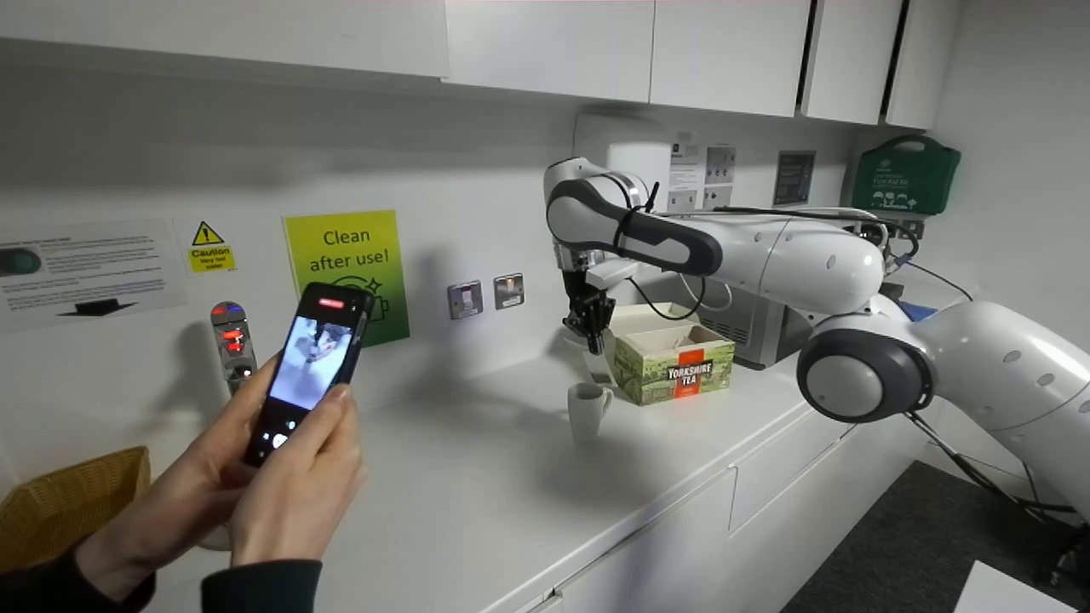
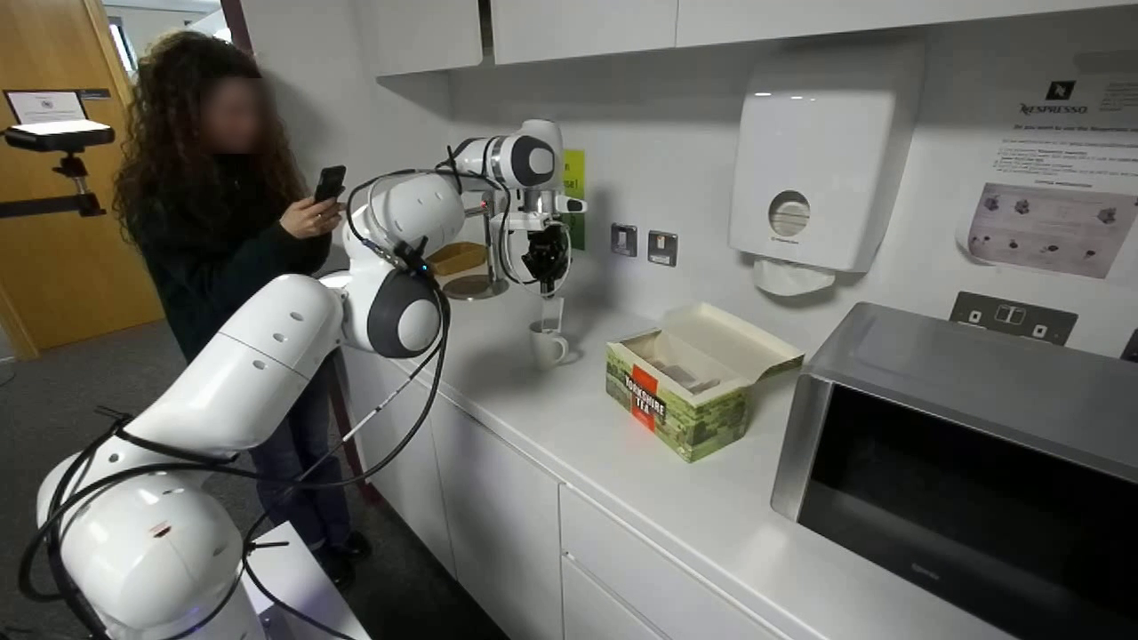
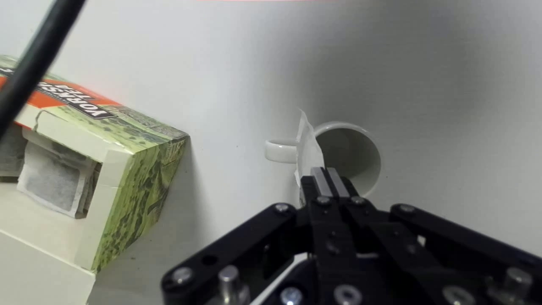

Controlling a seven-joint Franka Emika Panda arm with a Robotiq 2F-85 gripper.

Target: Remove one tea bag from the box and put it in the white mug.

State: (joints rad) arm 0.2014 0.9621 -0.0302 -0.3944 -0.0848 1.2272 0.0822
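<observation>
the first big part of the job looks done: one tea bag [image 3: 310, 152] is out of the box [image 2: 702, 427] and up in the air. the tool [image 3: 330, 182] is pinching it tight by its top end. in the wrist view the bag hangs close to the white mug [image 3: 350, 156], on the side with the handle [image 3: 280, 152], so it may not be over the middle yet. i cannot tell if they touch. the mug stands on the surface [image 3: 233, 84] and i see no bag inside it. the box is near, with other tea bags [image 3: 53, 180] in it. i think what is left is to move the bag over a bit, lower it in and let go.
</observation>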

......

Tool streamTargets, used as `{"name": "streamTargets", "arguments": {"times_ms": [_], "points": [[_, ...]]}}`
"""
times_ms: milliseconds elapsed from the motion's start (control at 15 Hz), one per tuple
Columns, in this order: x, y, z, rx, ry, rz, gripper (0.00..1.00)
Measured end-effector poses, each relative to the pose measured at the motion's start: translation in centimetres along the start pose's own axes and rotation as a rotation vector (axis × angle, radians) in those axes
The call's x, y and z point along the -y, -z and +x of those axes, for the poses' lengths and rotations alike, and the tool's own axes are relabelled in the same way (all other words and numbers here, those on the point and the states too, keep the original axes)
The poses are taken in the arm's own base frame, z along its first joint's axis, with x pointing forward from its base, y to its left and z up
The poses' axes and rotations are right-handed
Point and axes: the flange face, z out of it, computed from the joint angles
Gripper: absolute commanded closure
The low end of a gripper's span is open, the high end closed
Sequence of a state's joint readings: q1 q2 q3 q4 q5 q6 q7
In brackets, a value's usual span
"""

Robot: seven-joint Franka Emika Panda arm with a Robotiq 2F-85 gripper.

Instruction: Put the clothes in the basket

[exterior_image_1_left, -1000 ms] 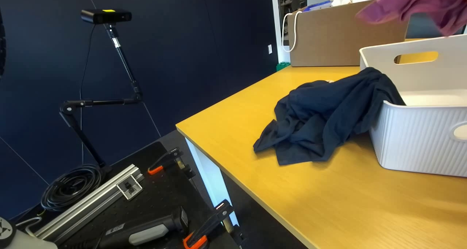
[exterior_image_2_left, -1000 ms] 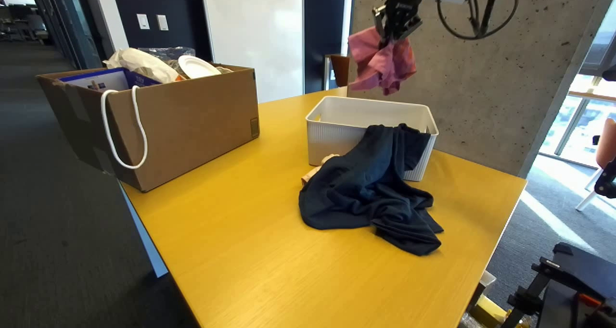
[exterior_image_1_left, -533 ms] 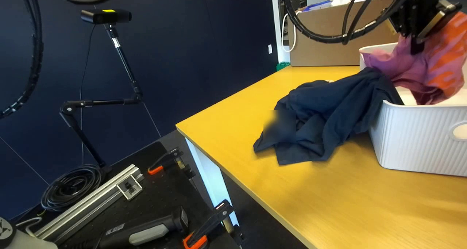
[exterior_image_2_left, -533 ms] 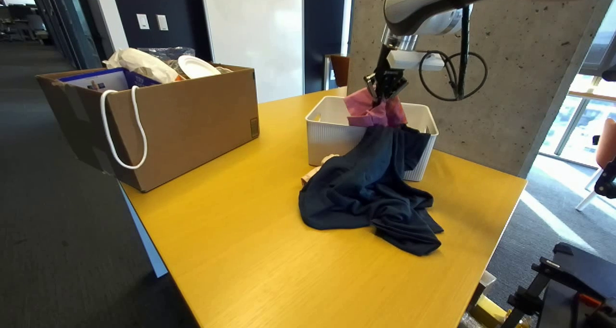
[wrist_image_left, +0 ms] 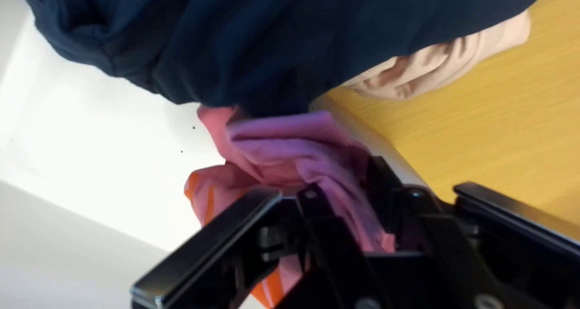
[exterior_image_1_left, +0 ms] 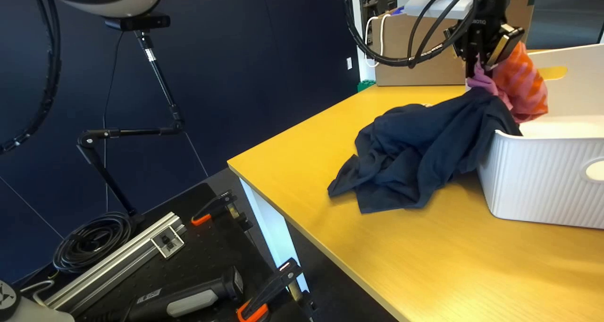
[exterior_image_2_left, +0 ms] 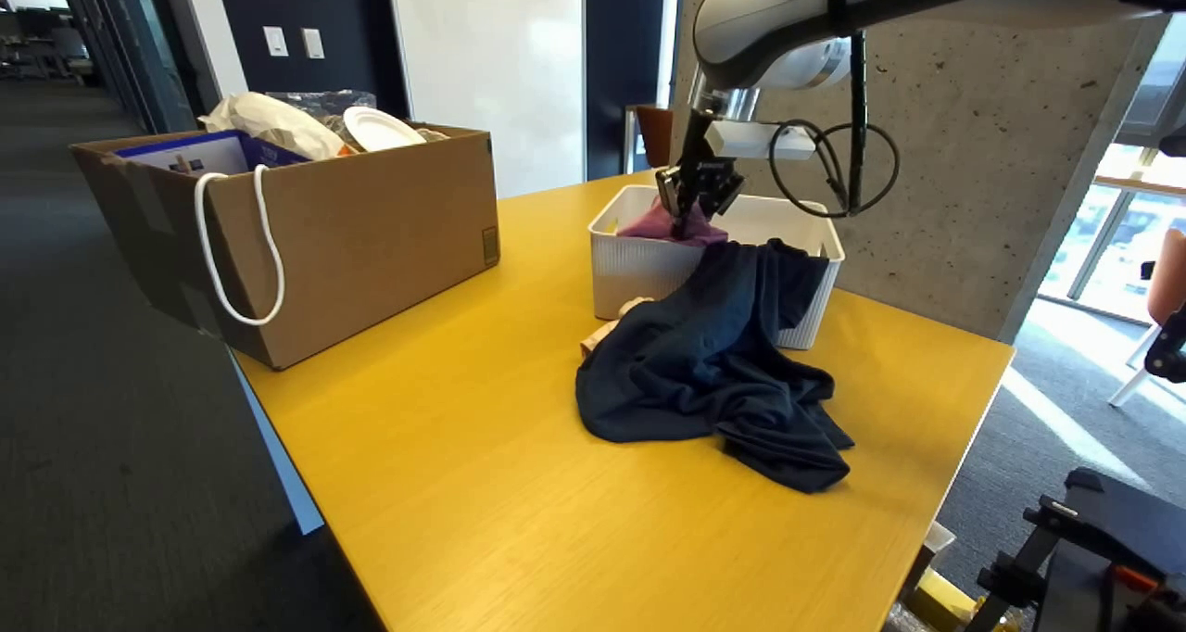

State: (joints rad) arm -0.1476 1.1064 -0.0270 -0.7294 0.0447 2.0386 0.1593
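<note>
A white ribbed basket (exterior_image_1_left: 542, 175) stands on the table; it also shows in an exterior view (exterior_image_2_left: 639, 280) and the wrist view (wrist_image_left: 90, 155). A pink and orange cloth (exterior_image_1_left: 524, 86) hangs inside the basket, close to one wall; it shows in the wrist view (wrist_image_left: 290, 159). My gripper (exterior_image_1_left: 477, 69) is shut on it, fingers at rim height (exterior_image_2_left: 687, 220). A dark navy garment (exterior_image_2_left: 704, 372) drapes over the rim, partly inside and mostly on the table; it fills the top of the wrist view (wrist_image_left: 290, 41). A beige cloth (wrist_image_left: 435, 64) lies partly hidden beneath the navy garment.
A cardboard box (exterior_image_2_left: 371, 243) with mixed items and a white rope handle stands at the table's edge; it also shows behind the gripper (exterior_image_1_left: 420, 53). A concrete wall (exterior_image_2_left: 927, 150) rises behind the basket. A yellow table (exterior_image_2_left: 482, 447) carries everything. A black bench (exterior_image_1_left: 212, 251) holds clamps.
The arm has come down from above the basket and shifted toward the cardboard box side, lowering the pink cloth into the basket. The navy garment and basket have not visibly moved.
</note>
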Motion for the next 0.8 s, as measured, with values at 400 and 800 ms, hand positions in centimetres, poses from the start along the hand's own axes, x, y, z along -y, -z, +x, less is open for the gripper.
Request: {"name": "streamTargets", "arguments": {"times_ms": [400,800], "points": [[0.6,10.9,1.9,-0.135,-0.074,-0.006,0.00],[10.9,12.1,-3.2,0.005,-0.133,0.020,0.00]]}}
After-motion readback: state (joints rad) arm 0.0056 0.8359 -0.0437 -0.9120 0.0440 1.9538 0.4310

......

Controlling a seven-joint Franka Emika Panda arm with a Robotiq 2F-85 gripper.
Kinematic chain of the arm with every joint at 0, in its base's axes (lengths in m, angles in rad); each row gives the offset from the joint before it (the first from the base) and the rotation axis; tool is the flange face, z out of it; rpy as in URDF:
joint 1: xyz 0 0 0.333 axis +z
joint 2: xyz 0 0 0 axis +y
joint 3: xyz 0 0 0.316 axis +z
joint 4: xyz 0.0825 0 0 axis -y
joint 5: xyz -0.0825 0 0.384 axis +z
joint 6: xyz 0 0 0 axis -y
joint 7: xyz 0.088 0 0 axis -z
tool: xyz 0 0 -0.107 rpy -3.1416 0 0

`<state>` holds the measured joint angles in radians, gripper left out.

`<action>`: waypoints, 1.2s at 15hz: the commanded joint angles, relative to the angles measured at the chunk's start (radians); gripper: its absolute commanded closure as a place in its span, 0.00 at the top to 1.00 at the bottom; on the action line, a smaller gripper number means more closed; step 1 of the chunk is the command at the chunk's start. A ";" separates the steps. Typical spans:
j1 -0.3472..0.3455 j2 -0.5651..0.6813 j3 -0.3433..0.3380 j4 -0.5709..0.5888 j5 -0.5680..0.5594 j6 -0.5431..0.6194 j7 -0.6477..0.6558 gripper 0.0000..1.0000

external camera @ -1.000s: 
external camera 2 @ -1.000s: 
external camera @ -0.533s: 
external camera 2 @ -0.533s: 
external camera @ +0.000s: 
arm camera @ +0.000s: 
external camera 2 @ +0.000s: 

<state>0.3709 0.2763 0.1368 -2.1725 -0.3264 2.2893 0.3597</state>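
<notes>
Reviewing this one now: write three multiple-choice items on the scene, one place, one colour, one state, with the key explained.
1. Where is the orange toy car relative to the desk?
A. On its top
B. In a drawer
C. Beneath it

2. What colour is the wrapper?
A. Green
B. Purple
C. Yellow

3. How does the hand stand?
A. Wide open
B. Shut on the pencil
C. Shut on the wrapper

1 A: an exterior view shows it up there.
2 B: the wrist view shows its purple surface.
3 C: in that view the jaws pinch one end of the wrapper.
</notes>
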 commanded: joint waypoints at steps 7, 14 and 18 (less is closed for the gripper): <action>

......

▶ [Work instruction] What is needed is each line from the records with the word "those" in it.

▶ [Problem solution]
Measured end-effector poses, each relative to the pose measured at the motion's start: translation in centimetres along the start pose's own axes and rotation as a rotation vector (axis × angle, radians) in those axes
The call's x, y and z point along the -y, -z and +x of those axes, for the poses' lengths and rotations alike, and the tool's own axes are relabelled in the same way (all other words and numbers here, those on the point and the states too, keep the original axes)

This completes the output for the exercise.